Kisya menatap tangan yang terulur itu untuk beberapa saat, lalu beralih menatap wajahnya.
"Belum resmi, tapi aku sudah merasa jika kamu adalah milikku," ucap pria itu dengan senyum manis yang menghiasi wajahnya.
"Selamat datang di Diamon Hotel. A shine through your life," katanya masih dengan senyum yang sama. Lalu mereka berjalan memasuki gedung tersebut.
Beberapa pegawai berjejer rapi untuk menyambut kedatangan sang pemilik hotel, lalu satu diantaranya dengan name tagg di kemejanya yang bertuliskan manager pun maju, mempersilahkan keduanya untuk masuk ke tempat dengan suasana yang khas.
"Kamu bekerja disini?" Kisya menatap sekeliling ruangan yang tampak begitu megah. Sebuah restoran di lantai lima gedung tersebut dengan kualitas pelayanan dan fasilitas hotel bintang lima memang begitu kentara.
"Mulai saat ini, kamu bisa menyebutnya begitu." Bara duduk di kursi tepat di samping Kisya, dengan makanan tertata rapi di meja mereka.
"Mulai saat ini?" gadis itu membeo.
"Ya, aku memutuskan untuk kembali mengurus hotel peninggalan orang tuaku," jelas Bara.
"Peninggalan orang tuamu?" Kisya kembali mengulangi kata-katanya.
"Ya."
"Kamu pemilik hotel ini?" mata Kisya membulat seketika.
"Secara teknis, iya. Tapi pengelolaannya masih di tangani oleh Arga dan keluarganya. Jadi, ... aku hanya akan memantau saja."
"Oh ya?" dirinya memang mengetahui jika Arga memang bekerja di hotel itu sejak dia lulus kuliah, namun tak tahu jika mereka adalah pemilik tempat tersebut.
"Makanlah, sebelum kita pergi ke kampusmu," ucap Bara yang memulai acara makannya.
***
"Jadi hotel itu milik keluargamu?" mereka kini dalam perjalanan ke kampus tempat Kisya menempuh pendidkan lanjutannya.
"Ya, jelasnya begitu. Ayahku pemilik sebenarnya. Tapi aku serahkan pengelolaannya kepada Tante Maria begitu orang tuaku meninggal saat aku baru saja lulus SMA."
"Orang tuamu meninggal bersamaan?"
"Ya, mereka meninggal dalam kecelakaan tunggal, saat dalam perjalanan ke sekolahku untuk menghadiri pesta kelulusan."
"Oh, astaga. Maaf, aku turut berduka cita."
"Terimakasih. Tapi itu sudah lama berlalu."
"Dan kamu baru saja pulang?"
"Setelah berusaha melupakan kesedihan sepertinya aku harus pulang."
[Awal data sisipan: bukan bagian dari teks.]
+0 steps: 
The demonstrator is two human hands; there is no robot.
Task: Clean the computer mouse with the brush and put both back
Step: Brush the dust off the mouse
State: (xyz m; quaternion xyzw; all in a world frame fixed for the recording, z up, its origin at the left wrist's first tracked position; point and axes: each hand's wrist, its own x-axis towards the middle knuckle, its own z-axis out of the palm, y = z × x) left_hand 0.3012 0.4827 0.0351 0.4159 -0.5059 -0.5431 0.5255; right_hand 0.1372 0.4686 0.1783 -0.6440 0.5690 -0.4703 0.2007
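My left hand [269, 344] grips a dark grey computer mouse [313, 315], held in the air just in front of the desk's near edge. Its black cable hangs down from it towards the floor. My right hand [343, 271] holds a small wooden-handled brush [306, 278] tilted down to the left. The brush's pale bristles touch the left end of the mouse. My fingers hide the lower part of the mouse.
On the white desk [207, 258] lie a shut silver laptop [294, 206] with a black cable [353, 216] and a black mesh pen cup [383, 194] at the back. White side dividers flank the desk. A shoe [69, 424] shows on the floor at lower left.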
"Dan selama itu kamu tidak pernah pulang sama sekali?"
"Aku pulang sesekali. Dihari raya, atau saat liburan. Tapi setelahnya kembali ke Turki untuk belajar dan bekerja."
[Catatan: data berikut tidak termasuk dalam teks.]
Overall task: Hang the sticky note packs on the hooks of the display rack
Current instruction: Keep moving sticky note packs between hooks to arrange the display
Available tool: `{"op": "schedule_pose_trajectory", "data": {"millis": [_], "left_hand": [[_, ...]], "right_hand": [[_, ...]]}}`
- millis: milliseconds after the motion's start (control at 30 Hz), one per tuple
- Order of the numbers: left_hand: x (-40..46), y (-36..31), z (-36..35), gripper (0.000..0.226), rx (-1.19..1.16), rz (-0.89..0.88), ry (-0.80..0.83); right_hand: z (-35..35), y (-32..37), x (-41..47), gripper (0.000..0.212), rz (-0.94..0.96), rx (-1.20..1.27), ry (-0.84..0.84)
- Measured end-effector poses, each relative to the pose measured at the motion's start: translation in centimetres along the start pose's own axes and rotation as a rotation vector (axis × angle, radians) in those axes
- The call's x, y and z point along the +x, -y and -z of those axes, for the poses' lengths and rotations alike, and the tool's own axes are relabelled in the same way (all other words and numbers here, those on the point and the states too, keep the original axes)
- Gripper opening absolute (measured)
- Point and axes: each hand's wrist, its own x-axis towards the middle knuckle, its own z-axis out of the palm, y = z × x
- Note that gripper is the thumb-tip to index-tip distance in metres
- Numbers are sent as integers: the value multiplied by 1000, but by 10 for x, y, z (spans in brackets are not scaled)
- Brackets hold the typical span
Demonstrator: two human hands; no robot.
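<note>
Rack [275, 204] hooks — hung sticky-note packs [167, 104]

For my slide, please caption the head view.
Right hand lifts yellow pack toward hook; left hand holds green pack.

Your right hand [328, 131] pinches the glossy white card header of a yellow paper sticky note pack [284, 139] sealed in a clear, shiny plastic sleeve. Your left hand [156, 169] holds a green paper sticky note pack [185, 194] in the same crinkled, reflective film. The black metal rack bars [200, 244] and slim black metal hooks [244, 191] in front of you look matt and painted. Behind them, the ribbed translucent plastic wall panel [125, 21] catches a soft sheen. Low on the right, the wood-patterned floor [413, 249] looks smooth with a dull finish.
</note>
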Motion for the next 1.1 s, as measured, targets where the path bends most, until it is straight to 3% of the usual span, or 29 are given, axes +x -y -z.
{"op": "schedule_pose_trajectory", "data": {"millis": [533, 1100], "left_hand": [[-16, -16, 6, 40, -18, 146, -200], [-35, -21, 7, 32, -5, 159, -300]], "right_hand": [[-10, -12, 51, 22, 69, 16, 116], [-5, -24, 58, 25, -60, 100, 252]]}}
"Hmmm ..." Kisya mengangguk-anggukan kepala.
"Bagaimana rasanya tinggal di luar negeri?" dia kemudian bertanya.
"Begitulah, ... setiap tempat memiliki kelebihan dan kekurangannya masing-masing. Tapi jika boleh memilih, aku ingin selamanya tinggal disini. Di tempat kelahiranku."
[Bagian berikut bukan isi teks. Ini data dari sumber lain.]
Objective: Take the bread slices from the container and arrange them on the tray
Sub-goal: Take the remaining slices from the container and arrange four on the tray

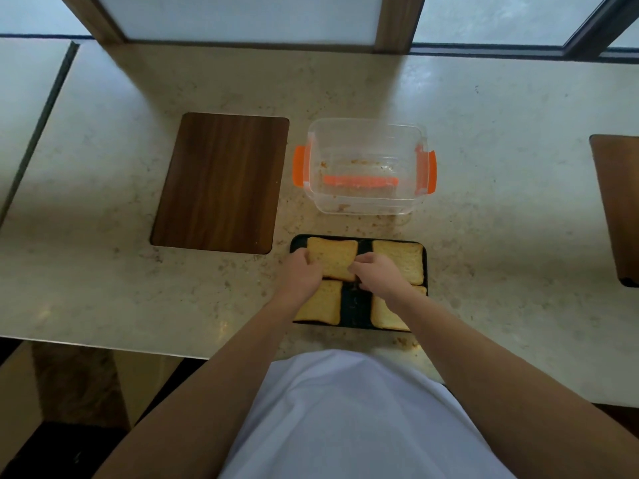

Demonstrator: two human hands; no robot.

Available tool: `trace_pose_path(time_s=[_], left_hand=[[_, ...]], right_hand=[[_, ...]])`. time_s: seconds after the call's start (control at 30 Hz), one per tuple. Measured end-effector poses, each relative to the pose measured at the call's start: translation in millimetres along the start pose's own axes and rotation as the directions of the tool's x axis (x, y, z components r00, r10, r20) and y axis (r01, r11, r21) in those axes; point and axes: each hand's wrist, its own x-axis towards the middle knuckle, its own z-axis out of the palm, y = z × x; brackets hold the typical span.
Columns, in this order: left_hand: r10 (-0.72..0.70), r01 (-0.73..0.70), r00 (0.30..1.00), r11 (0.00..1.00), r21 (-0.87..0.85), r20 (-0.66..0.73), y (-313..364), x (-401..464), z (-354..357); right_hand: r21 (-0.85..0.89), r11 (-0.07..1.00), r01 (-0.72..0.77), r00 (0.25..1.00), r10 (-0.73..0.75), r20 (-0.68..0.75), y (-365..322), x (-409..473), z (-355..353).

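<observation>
A black tray (357, 307) lies on the counter right in front of me with several bread slices on it. My left hand (301, 274) and my right hand (378, 273) both grip the far-left slice (333, 256) by its near edges. Another slice (403, 261) lies at the far right. Two more lie near me: a near-left slice (323, 303) and a near-right slice (386, 314), each partly hidden by my forearms. Beyond the tray stands the clear plastic container (363, 198) with orange clips; only crumbs show inside.
A dark wooden board (221, 183) is set in the marble counter left of the container. Another wooden board (619, 205) sits at the right edge. Crumbs are scattered around the tray and container. The counter's front edge runs just below the tray.
</observation>
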Motion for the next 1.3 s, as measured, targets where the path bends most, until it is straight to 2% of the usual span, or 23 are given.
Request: trace_pose_path(time_s=[0.1,0.27,0.43,0.7,1.13,1.3], left_hand=[[0.049,-0.051,0.998,0.998,-0.041,-0.050,-11.9,-6.6,-5.8],[0.027,-0.028,0.996,1.000,-0.007,-0.089,-37.3,-24.8,-18.2],[0.021,-0.021,1.000,1.000,-0.012,-0.023,-53.6,-36.8,-19.2],[0.011,-0.012,0.999,0.999,-0.040,-0.043,-53.6,-41.7,-14.2],[-0.004,0.004,1.000,1.000,0.007,0.029,-46.8,-30.8,-1.8],[0.013,-0.013,1.000,1.000,0.017,-0.007,-41.0,-24.5,-6.9]], right_hand=[[0.002,1.000,0.027,1.000,-0.027,-0.010,1.2,-7.8,-2.0],[0.000,0.999,0.045,0.999,-0.045,0.014,18.9,-28.7,2.6],[-0.009,1.000,0.018,0.995,-0.017,0.097,35.2,-42.8,11.4],[-0.035,0.999,0.008,0.991,-0.004,0.131,38.5,-43.4,21.7],[-0.206,0.978,-0.024,0.993,0.047,0.105,36.7,-41.0,14.6],[-0.150,0.988,-0.043,0.997,0.053,0.064,20.0,-32.5,4.0]])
"Kamu tahu, terkadang aku punya keinginan untuk pergi dari rumah untuk hidup mandiri, dan menjalani hidupku sendirian. Apalagi jika bisa pergi keluar negeri, rasanya akan lebih baik lagi." Kisya menatap jalanan yang cukup ramai pada siang itu.
"Dan meninggalkan keluargamu?" Bara menghentikan laju mobilnya saat lampu lalu lintas berubah merah.
"Ya."
"Kenapa ingin meninggalkan keluargamu? bukankah merekalah satu-satunya keluarga yang kamu miliki?"
"Entahlah, ... rasanya aku hanya ingin menjauh dari mereka semua. Tapi nanti jika aku sudah mendapatkan pekerjaan, aku mau keluar dari rumah."
"Benarkah?"
"Iya."
"Apa mereka selalu memperlakukanmu dengan buruk?" Bara menatap gadis di kursi penumpang itu.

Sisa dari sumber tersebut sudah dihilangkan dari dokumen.